If you're that worried about Wizards stealing your character concepts or campaign stories, write it out and copyright it.


----------



## Festivus (Nov 18, 2010)

Well, I am a DDI subscriber, but not for much longer. With all the recent changes with DDI and Living Forgotten Realms really has pushed me away as a customer.

With all the recent changes to LFR, it has come to the point where I can't get hardly any LFR games at my monthly meetup.   

Essentials isn't what I really want.  I like that essentials is easier to use, but I don't like that it is the only option right now for new product.

Reprints of dungeon tiles with a few new ones mixed in.
Monster book that comes bundled with a bunch of tokens I don't need... why can't I just buy the book?
Starter set that wasn't really a starter set... more like a beginner adventure.
Heroes books that reprint a lot between them.  Why can't I just have a book with character options?
DM Kit that I have no need for... why can't I just buy the adventure?

DDI - I am fine that the CB in online only but it doesn't work!  Not ready for prime time.  Not secure.  The Dungeon and Dragon content that basically is crap salad.  Beyond those few poor articles in the magazines, I get not much that is useful.  Oh, monster builder is still a bit broken, but it's going to have to do.

The only book I do like the rules compendium.  It eliminated the need for me to have a DDI subscription.  Go team!


----------



## knifie_sp00nie (Nov 18, 2010)

I think the only people that think Essentials, the new character builder, and WotC marketing are failures are people that like to gripe on message boards.

If you don't follow these threads, DnD has no glaring issues and plays just fine as written.

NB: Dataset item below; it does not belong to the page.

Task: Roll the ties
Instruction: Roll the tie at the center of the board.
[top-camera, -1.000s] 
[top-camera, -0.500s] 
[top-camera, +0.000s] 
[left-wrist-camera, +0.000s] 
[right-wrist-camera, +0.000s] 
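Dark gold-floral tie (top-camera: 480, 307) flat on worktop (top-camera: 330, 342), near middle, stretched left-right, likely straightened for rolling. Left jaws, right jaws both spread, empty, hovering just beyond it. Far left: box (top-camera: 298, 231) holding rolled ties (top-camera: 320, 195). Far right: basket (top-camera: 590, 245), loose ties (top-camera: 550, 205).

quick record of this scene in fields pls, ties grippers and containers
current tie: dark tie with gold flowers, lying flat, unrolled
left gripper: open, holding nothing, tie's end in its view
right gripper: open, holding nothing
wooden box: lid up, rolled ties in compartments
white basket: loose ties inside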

If you subscribed to DDI any time after Nov. 16th you have no clue that there was an old character builder. 

I think Wizards is focusing on the future and long-term growth. If you're loudly complaining that your specific desires aren't being catered to then WotC probably wishes you would just go away. (Standard boilerplate about this being a generalization and that rational, constructive criticism isn't included, etc.)

From a technology standpoint, new users will be accustomed to using computers and software to accomplish most tasks. In the near future internet connectivity anywhere will be a non-issue. It's already that way where I live and cellular networks keep getting faster. Subscription services aren't a big deal and they will only grow.

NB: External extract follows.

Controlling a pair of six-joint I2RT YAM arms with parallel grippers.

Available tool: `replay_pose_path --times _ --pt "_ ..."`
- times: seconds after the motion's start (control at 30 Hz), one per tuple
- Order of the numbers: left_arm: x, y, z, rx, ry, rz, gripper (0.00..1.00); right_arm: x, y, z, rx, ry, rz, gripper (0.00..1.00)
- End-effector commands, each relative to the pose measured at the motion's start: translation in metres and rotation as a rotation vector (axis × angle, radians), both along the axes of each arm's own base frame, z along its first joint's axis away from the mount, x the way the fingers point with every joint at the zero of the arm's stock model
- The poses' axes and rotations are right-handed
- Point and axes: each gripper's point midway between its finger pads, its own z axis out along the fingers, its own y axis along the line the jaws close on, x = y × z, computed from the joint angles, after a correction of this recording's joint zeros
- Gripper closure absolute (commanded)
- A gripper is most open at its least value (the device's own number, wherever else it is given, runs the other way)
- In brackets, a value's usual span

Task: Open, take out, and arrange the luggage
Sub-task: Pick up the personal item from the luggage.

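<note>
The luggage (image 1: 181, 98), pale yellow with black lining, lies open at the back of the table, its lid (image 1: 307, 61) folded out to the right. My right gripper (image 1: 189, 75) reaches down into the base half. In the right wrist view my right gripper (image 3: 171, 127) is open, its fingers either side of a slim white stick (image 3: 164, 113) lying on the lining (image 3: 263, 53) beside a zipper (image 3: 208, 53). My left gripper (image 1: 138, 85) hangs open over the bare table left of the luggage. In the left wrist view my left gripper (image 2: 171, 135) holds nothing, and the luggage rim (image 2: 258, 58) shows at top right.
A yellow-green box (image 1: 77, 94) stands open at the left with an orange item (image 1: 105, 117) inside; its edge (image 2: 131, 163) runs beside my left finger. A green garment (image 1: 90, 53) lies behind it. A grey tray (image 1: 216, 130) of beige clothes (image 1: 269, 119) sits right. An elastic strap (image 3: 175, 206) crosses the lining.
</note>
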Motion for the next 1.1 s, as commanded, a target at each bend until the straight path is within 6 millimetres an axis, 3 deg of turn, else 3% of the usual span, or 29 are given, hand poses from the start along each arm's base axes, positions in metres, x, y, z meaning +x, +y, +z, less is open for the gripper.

Since I got Netflix I can count the number of DVDs I've purchased on one hand. Entertainment is essentially "disposable" and pretty much always has been. Shakespeare wrote plays to make money so he could pay the rent and not to provide high schools with material for drama class many years in the future. Dungeons and Dragons is no different.

For a new player Tieflings and Dragonborn have always existed. Legolas rode his shield just like how it was written in that book the movie is based on. Conan is either a talk show host or the governor of California. Greedo shot first, etc. You are the past and there is a new cultural baseline.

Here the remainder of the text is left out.